Every Django shard ran `pytest posthog ee/ --splits N --group G`, so pytest-split collected (imported) the entire ~26k-test tree before deselecting the tests outside the shard's group. That full-tree import is the dominant cost of the pre-first-test "setup" span and was paid by all 38 Core + 7 CorePOE + 7 Temporal shards (~88s locally, ~2.5x on CI). shard_django_files.py assigns whole test files to shards (duration- balanced) so each shard only collects its own files; files heavier than one shard's budget are split across dedicated pytest-split shards. Coverage comes from the filesystem so untimed/new files are always assigned. Falls back to the legacy whole-tree invocation when .test_durations or the script is unavailable (unrebased PRs). Measured: collection 88.7s -> 6.05s per Core shard; balance within +9.4% (Core) / +13.5% (CorePOE) / +2.1% (Temporal) of today. Generated-By: PostHog Code Task-Id: a1816771-6c84-433d-a970-aa79851c8472

sse_streaming_response() calls close_old_connections(), a real DB operation.
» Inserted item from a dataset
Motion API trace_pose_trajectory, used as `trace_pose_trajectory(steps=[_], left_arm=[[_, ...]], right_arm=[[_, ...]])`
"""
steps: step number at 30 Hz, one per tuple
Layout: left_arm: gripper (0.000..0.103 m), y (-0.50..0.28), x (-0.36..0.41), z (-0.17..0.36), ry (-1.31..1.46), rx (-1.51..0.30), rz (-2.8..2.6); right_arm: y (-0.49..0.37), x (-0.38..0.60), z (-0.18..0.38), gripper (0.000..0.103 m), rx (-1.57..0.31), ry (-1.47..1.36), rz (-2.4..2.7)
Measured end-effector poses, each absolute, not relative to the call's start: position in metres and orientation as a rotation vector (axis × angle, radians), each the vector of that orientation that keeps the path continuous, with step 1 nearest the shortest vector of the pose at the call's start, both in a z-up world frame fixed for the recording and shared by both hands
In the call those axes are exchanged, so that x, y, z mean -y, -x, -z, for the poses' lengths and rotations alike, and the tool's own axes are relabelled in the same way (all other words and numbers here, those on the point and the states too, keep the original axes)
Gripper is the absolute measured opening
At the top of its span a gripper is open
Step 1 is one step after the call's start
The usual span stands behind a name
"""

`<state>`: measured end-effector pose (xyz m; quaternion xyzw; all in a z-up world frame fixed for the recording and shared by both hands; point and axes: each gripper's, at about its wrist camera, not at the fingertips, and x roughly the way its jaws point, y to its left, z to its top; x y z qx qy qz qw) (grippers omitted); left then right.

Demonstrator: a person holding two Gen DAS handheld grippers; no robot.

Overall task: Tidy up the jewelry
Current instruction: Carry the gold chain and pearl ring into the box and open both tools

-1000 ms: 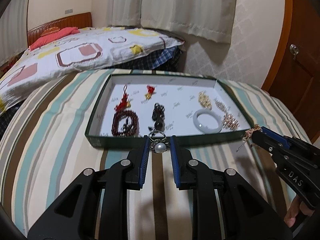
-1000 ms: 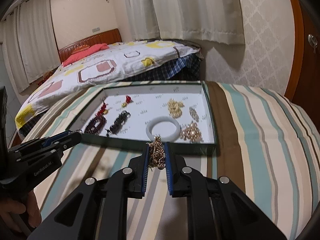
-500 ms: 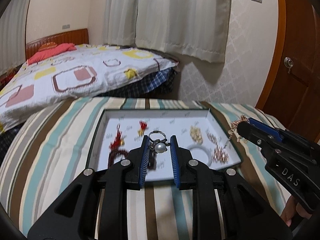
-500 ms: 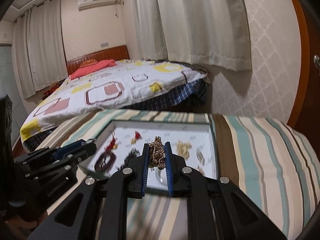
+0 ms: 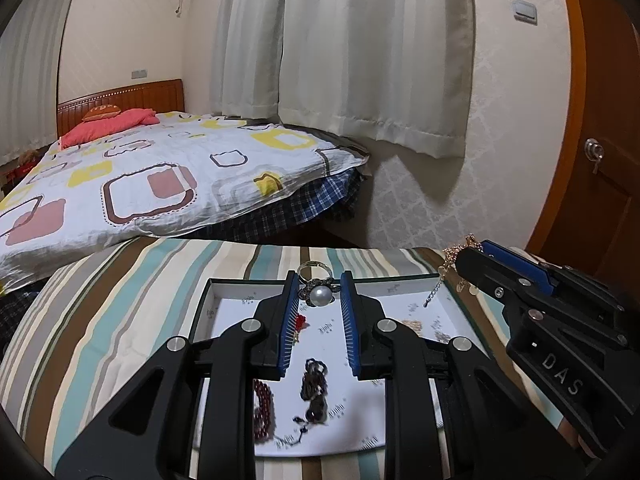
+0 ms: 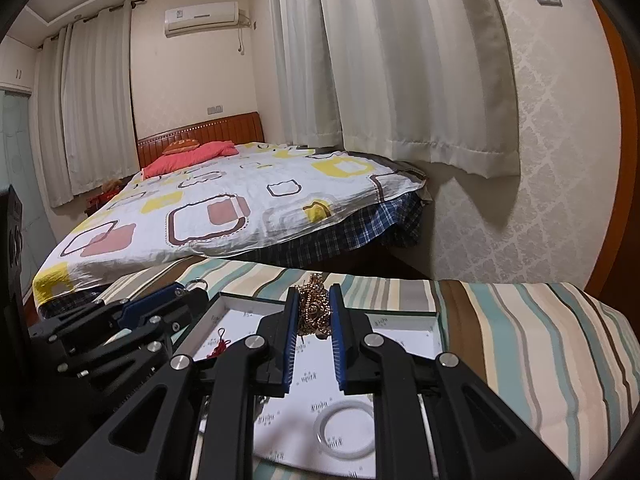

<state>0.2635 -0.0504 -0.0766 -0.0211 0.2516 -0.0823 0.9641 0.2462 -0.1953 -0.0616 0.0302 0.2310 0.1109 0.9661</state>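
Left wrist view: my left gripper (image 5: 319, 294) is pinching a pearl ring (image 5: 317, 287), band pointing up-away, over the tray (image 5: 202, 308), while my right gripper (image 6: 313, 312) is clamping a bunched gold chain (image 6: 314, 311) hanging lengthwise.

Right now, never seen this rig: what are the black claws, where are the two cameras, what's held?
No robot here: a person holds a two-finger gripper in each hand, each with a fisheye camera looking along its fingers. The left view shows the left gripper pinching a pearl ring; the right gripper enters from the side. The right view shows it clamping a gold chain. Both hover over a green tray on a striped cloth. In the tray lie dark beads, red beads and a white bangle.
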Motion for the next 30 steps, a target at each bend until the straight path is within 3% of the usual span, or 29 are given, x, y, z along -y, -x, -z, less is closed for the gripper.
trace_pose_trajectory(steps=[13,30], left_arm=[[0.021,-0.321,0.046,0.151,0.025,-0.693,0.111],[0.021,-0.343,0.041,0.179,0.016,-0.816,0.078]], right_arm=[[-0.298,0.190,0.136,0.016,-0.650,-0.066,-0.198],[-0.320,0.188,0.165,0.016,-0.768,-0.065,-0.164]])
The tests didn't declare db access, so the pytest-django blocker tripped only when a prior test in the worker left a connection open — an order-dependent failure that file-level sharding (and pytest-randomly) can surface deterministically. Mark the class django_db so the call is always permitted. Generated-By: PostHog Code Task-Id: a1816771-6c84-433d-a970-aa79851c8472

The combined-metrics tests start mock HTTP servers whose handler threads can outlive the test and write to a client socket the timeout tests intentionally abandon. With SIGPIPE at its Python default (SIG_IGN) that write raises a catchable BrokenPipeError. But a Rust extension's runtime in an earlier shard test can leave SIGPIPE as SIG_DFL, so the write kills the whole pytest process (exit 141) — surfaced when file-level sharding co-located that test with this file. Re-assert SIG_IGN via an autouse fixture so the broken-pipe write can never take down the shard. Generated-By: PostHog Code Task-Id: a1816771-6c84-433d-a970-aa79851c8472

tests-posthog · 2026-06-18T14:34:14Z

⏭️ Skipped snapshot commit because branch advanced to 74b6f7e while workflow was testing d7e81bb.

The new commit will trigger its own snapshot update workflow.

If you expected this workflow to succeed: This can happen due to concurrent commits. To get a fresh workflow run, either:

Merge master into your branch, or
Push an empty commit: git commit --allow-empty -m 'trigger CI' && git push

tests-posthog · 2026-06-18T14:54:27Z

Query snapshots: Backend query snapshots updated

Changes: 1 snapshots (1 modified, 0 added, 0 deleted)

What this means:

Query snapshots have been automatically updated to match current output
These changes reflect modifications to database queries or schema

Next steps:

Review the query changes to ensure they're intentional
If unexpected, investigate what caused the query to change

Review snapshot changes →

gantoine

does this conflict with #64461?

frankh · 2026-06-18T19:22:24Z

ah annoyingly yes, probably. Maybe i'll revisit later

webjunkie · 2026-06-19T07:11:06Z

My PR now balances the shards almost perfectly 😊

Is the ~88s number how long it takes pytest to collect tests? That's not something I came across yet 😱
I'll validate this on my side.

webjunkie · 2026-06-19T07:44:12Z

Validated the collection-cost diagnosis locally (flox env), and it holds — collection is import-bound and dwarfs DB setup:

full-tree --collect-only: ~20s warm / ~42s cold. The 88s is just the cold end on a slower box — it's pure import cost, so it swings ~2x on .pyc/FS cache, which is exactly why CI runs the high end.
single file: ~3.3s — the fixed django-boot + conftest floor.
DB setup: ~3s, as you measured.

-X importtime breakdown of the 22s warm run (16.6s captured as import self-time, ~6s is pytest's own item-building):

first-party 7.6s / third-party 9.0s.
posthog.schema alone: 2.0s — one generated pydantic module, imported by ~everything.
ee.hogai 2.2s, then the data-science/DW stack (scipy/sklearn/pandas/databricks/dlt) — pulled in only by specific test files.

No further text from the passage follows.